— GOAL OF THE EXERCISE —
After reading the records, print them all again exactly as they stand.

======== EXCERPTED DATA

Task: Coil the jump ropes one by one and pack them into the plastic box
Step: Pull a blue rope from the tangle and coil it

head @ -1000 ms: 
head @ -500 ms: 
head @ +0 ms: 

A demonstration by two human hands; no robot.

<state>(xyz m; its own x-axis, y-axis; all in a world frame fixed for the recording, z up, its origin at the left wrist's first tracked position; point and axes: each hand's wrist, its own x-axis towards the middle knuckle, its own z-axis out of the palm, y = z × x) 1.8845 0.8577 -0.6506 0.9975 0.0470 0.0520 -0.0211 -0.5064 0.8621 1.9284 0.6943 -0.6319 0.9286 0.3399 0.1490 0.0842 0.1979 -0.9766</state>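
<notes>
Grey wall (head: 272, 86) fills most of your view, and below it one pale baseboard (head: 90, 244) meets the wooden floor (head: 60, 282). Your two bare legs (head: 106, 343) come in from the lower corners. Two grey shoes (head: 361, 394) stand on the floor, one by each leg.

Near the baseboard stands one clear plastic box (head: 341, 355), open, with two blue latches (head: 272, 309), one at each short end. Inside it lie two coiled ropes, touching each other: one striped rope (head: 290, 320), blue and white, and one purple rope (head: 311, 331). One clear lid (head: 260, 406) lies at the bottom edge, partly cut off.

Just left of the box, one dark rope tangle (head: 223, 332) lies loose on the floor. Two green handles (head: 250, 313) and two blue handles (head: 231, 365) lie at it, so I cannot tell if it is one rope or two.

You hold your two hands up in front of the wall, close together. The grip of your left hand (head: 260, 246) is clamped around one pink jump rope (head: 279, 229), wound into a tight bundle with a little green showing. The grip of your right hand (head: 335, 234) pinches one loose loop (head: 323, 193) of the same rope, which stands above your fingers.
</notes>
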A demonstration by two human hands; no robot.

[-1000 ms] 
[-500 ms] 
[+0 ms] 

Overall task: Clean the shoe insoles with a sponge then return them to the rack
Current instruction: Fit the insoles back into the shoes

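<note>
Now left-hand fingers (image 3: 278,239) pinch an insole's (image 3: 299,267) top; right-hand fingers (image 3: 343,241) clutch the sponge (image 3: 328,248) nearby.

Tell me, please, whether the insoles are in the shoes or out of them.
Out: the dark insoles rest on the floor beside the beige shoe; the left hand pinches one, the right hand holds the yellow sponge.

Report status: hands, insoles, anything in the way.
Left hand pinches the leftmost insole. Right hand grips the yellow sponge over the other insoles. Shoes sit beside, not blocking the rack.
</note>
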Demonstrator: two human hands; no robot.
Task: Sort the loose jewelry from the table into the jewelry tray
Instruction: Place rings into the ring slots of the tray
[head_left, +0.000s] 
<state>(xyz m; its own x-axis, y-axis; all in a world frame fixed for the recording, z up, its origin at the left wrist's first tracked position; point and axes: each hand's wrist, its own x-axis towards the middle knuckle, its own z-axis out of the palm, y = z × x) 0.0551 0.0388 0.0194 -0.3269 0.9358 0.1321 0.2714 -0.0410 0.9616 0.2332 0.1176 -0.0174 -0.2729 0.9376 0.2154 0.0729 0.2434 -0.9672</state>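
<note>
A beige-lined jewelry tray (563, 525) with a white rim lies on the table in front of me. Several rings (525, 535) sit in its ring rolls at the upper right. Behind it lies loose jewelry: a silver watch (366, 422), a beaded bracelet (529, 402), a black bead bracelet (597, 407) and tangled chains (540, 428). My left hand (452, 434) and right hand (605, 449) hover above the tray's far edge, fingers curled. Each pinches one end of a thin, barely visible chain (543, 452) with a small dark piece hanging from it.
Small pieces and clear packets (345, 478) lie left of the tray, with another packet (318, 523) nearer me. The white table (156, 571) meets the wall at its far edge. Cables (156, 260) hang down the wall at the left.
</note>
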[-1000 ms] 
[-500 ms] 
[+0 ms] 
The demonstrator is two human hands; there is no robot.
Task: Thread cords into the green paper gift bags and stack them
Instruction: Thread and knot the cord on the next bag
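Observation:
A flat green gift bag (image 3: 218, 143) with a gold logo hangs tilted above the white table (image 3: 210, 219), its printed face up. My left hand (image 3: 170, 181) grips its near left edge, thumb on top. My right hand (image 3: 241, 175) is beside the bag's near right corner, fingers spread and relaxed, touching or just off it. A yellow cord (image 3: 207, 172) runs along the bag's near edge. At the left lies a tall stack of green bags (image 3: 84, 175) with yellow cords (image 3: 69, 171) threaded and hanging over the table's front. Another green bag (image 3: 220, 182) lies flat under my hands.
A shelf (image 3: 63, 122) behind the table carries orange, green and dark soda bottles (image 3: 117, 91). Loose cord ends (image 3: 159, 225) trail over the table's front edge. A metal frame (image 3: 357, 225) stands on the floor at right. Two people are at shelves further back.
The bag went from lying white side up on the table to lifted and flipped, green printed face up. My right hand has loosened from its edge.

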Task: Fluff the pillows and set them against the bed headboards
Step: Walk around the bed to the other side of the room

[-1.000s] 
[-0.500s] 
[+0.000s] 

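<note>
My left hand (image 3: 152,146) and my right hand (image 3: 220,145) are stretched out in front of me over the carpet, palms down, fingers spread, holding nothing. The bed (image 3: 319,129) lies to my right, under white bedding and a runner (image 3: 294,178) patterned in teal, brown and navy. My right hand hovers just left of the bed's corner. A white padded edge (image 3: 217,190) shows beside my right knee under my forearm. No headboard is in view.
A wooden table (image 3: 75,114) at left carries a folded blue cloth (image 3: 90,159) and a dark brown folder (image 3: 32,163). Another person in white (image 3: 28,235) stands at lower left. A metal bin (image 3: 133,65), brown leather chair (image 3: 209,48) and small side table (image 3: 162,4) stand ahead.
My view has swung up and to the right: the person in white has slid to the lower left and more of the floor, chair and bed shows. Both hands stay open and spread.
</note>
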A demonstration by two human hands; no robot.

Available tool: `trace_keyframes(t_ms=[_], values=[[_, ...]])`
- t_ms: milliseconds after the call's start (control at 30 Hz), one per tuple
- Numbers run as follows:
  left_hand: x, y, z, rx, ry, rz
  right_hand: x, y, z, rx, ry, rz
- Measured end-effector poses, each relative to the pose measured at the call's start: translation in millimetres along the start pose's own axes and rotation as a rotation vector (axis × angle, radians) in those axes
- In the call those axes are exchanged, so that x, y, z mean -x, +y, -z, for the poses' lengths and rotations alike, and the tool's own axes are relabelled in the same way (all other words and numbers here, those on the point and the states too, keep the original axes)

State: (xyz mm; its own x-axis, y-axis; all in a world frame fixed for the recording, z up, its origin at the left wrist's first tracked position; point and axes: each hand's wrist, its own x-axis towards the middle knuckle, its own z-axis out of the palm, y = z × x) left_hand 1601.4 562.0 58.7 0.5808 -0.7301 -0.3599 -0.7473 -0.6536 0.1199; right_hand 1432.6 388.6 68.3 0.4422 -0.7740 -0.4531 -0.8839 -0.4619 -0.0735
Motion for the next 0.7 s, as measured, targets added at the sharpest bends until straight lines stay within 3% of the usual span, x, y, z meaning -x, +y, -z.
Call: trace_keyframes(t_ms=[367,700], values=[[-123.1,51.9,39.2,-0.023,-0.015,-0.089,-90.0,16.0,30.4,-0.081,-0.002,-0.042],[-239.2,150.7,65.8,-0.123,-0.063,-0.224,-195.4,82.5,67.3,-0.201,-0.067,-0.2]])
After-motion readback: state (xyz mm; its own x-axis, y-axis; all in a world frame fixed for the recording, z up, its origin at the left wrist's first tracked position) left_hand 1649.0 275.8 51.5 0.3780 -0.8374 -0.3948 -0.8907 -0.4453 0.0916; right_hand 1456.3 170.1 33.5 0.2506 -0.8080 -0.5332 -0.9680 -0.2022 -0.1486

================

— TASK ANSWER —
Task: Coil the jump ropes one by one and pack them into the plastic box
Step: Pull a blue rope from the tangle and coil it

head @ -1000 ms: 
head @ -500 ms: 
head @ +0 ms: 

A demonstration by two human hands; no robot.

<state>(xyz m; its own x-axis, y-axis; all in a world frame fixed for the recording, z up, its origin at the left wrist's first tracked position; point and axes: each hand's wrist, its own x-axis towards the middle knuckle, its own z-axis out of the palm, y = z × x) 1.8845 0.8577 -0.6506 0.9975 0.0470 0.0520 -0.0211 -0.5064 0.8621 1.9284 0.6943 -0.6319 0.9286 0.3399 0.1490 0.0842 0.1979 -0.9766</state>
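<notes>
Grey wall (head: 272, 86) fills most of your view, and below it one pale baseboard (head: 90, 244) meets the wooden floor (head: 60, 282). Your two bare legs (head: 106, 343) come in from the lower corners. Two grey shoes (head: 361, 394) stand on the floor, one by each leg.

Near the baseboard stands one clear plastic box (head: 341, 355), open, with two blue latches (head: 272, 309), one at each short end. Inside it lie two coiled ropes, touching each other: one striped rope (head: 290, 320), blue and white, and one purple rope (head: 311, 331). One clear lid (head: 260, 406) lies at the bottom edge, partly cut off.

Just left of the box, one dark rope tangle (head: 223, 332) lies loose on the floor. Two green handles (head: 250, 313) and two blue handles (head: 231, 365) lie at it, so I cannot tell if it is one rope or two.

You hold your two hands up in front of the wall, close together. The grip of your left hand (head: 260, 246) is clamped around one pink jump rope (head: 279, 229), wound into a tight bundle with a little green showing. The grip of your right hand (head: 335, 234) pinches one loose loop (head: 323, 193) of the same rope, which stands above your fingers.
</notes>
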A demonstration by two human hands; no robot.

[-1000 ms] 
[-500 ms] 
[+0 ms] 

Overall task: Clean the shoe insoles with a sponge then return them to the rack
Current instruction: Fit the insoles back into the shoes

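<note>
Now left-hand fingers (image 3: 278,239) pinch an insole's (image 3: 299,267) top; right-hand fingers (image 3: 343,241) clutch the sponge (image 3: 328,248) nearby.

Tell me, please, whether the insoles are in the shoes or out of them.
Out: the dark insoles rest on the floor beside the beige shoe; the left hand pinches one, the right hand holds the yellow sponge.

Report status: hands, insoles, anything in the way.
Left hand pinches the leftmost insole. Right hand grips the yellow sponge over the other insoles. Shoes sit beside, not blocking the rack.
</note>
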Demonstrator: two human hands; no robot.
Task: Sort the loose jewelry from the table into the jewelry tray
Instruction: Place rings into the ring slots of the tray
[head_left, +0.000s] 
<state>(xyz m; its own x-axis, y-axis; all in a world frame fixed for the recording, z up, its origin at the left wrist's first tracked position; point and axes: each hand's wrist, its own x-axis towards the middle knuckle, its own z-axis out of the palm, y = z × x) 0.0551 0.0388 0.0194 -0.3269 0.9358 0.1321 0.2714 -0.0410 0.9616 0.2332 0.1176 -0.0174 -0.2729 0.9376 0.2154 0.0729 0.2434 -0.9672</state>
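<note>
A beige-lined jewelry tray (563, 525) with a white rim lies on the table in front of me. Several rings (525, 535) sit in its ring rolls at the upper right. Behind it lies loose jewelry: a silver watch (366, 422), a beaded bracelet (529, 402), a black bead bracelet (597, 407) and tangled chains (540, 428). My left hand (452, 434) and right hand (605, 449) hover above the tray's far edge, fingers curled. Each pinches one end of a thin, barely visible chain (543, 452) with a small dark piece hanging from it.
Small pieces and clear packets (345, 478) lie left of the tray, with another packet (318, 523) nearer me. The white table (156, 571) meets the wall at its far edge. Cables (156, 260) hang down the wall at the left.
</note>
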[-1000 ms] 
[-500 ms] 
[+0 ms] 
The demonstrator is two human hands; there is no robot.
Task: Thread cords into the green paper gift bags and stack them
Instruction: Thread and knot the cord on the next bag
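Observation:
A flat green gift bag (image 3: 218, 143) with a gold logo hangs tilted above the white table (image 3: 210, 219), its printed face up. My left hand (image 3: 170, 181) grips its near left edge, thumb on top. My right hand (image 3: 241, 175) is beside the bag's near right corner, fingers spread and relaxed, touching or just off it. A yellow cord (image 3: 207, 172) runs along the bag's near edge. At the left lies a tall stack of green bags (image 3: 84, 175) with yellow cords (image 3: 69, 171) threaded and hanging over the table's front. Another green bag (image 3: 220, 182) lies flat under my hands.
A shelf (image 3: 63, 122) behind the table carries orange, green and dark soda bottles (image 3: 117, 91). Loose cord ends (image 3: 159, 225) trail over the table's front edge. A metal frame (image 3: 357, 225) stands on the floor at right. Two people are at shelves further back.
The bag went from lying white side up on the table to lifted and flipped, green printed face up. My right hand has loosened from its edge.
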
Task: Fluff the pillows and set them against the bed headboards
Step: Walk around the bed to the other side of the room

[-1.000s] 
[-0.500s] 
[+0.000s] 

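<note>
My left hand (image 3: 152,146) and my right hand (image 3: 220,145) are stretched out in front of me over the carpet, palms down, fingers spread, holding nothing. The bed (image 3: 319,129) lies to my right, under white bedding and a runner (image 3: 294,178) patterned in teal, brown and navy. My right hand hovers just left of the bed's corner. A white padded edge (image 3: 217,190) shows beside my right knee under my forearm. No headboard is in view.
A wooden table (image 3: 75,114) at left carries a folded blue cloth (image 3: 90,159) and a dark brown folder (image 3: 32,163). Another person in white (image 3: 28,235) stands at lower left. A metal bin (image 3: 133,65), brown leather chair (image 3: 209,48) and small side table (image 3: 162,4) stand ahead.
My view has swung up and to the right: the person in white has slid to the lower left and more of the floor, chair and bed shows. Both hands stay open and spread.
</note>
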A demonstration by two human hands; no robot.

Available tool: `trace_keyframes(t_ms=[_], values=[[_, ...]])`
- t_ms: milliseconds after the call's start (control at 30 Hz), one per tuple
- Numbers run as follows:
  left_hand: x, y, z, rx, ry, rz
  right_hand: x, y, z, rx, ry, rz
- Measured end-effector poses, each relative to the pose measured at the call's start: translation in millimetres along the start pose's own axes and rotation as a rotation vector (axis × angle, radians) in those axes
- In the call those axes are exchanged, so that x, y, z mean -x, +y, -z, for the poses' lengths and rotations alike, and the tool's own axes are relabelled in the same way (all other words and numbers here, those on the point and the states too, keep the original axes)

State: (xyz mm; its own x-axis, y-axis; all in a world frame fixed for the recording, z up, its origin at the left wrist's first tracked position; point and axes: each hand's wrist, its own x-axis towards the middle knuckle, its own z-axis out of the palm, y = z × x) left_hand 1601.4 562.0 58.7 0.5808 -0.7301 -0.3599 -0.7473 -0.6536 0.1199; right_hand 1432.6 388.6 68.3 0.4422 -0.7740 -0.4531 -0.8839 -0.4619 -0.0735
Motion for the next 0.7 s, as measured, targets added at the sharpest bends until straight lines stay within 3% of the usual span, x, y, z meaning -x, +y, -z.
Call: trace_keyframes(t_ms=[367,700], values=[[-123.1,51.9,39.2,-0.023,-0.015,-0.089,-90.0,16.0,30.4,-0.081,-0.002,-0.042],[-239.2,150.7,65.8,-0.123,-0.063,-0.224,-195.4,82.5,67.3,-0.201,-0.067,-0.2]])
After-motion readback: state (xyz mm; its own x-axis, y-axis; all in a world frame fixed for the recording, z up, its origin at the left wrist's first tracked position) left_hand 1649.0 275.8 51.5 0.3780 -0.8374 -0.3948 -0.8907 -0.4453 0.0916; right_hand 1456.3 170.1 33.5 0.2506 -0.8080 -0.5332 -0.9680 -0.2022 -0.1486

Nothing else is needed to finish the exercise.